On Friday, February 19, 2016 at 12:00 AM, John Klos wrote:
> > I'm currently setting up a new project. In this case its an
> > arrangement of SIMH/VAX running on Linux/I386. The host has a Zip100
> > drive installed. And as it happens I'm wondering, with this issue:
> > "What is the largest drive that NetBSD/VAX will support?". Conversely
> > it becomes "What is the smallest drive that NetBSD/VAX will support?".
>
> The largest drive it'll support without any extra fuss, I think, would be
> 2 TB (2^32-1 blocks of 512 bytes each). The smallest, I think, would be one
> sector.
That is indeed the upper limit. I can't imagine any amount of 'fuss' which
could extend it beyond that. The boundary is based on the fact that the
MSCP protocol has a 32bit field containing the logical block number (thus
the 2^32-1) and all sectors are 512 bytes. This is a limit of the hardware being
simulated due to the structure of the MSCP protocol.

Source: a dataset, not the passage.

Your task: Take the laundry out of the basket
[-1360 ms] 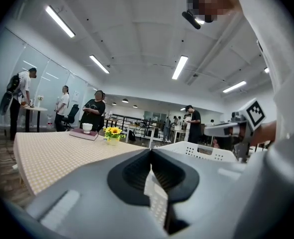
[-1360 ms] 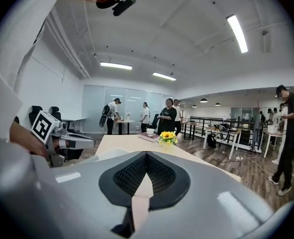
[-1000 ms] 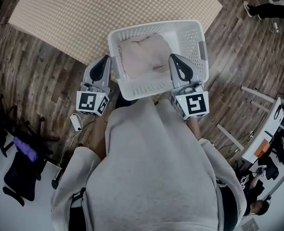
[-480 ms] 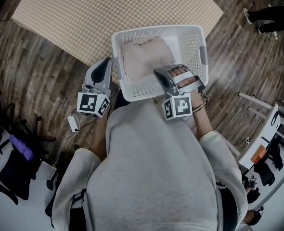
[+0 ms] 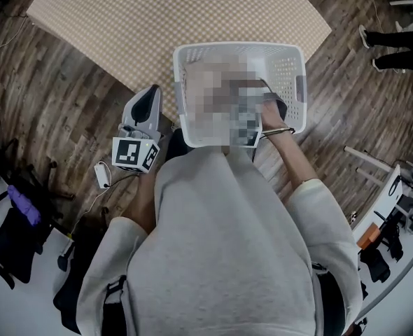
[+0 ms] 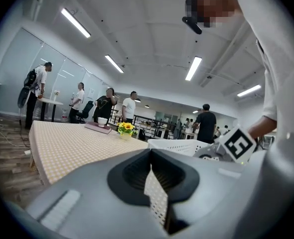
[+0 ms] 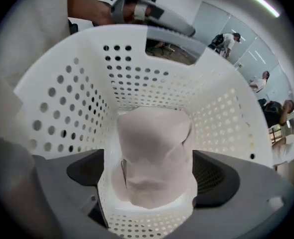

> > That presupposes I can successfully point the program to a Linux
> > device driver who itself is connected to that physical drive.
> >
> > Obviously for the mechanics of such things I'll have to ask on the
> > SIMH list. That's next.
>
> It should be possible to give SIMH a whole device such as the GNU/Linux
> equivalent of NetBSD's /dev/rsd0d. I've done this when using an SD card
> which was the boot disk of a real VAX with SIMH on NetBSD through a USB
> card reader.
Simh has 2 mechanisms which can access a device. The default SIMH mode
uses stdio (fopen/fread/fwrite/fseeko/fclose) to access the simulated disk
image file. The RAW mechanism uses open/read/write/lseek/close to access
the simulated disk. RAW mode disk sizing is done using lseek(f, (off_t)0, SEEK_END);
if that works on your device things should work well.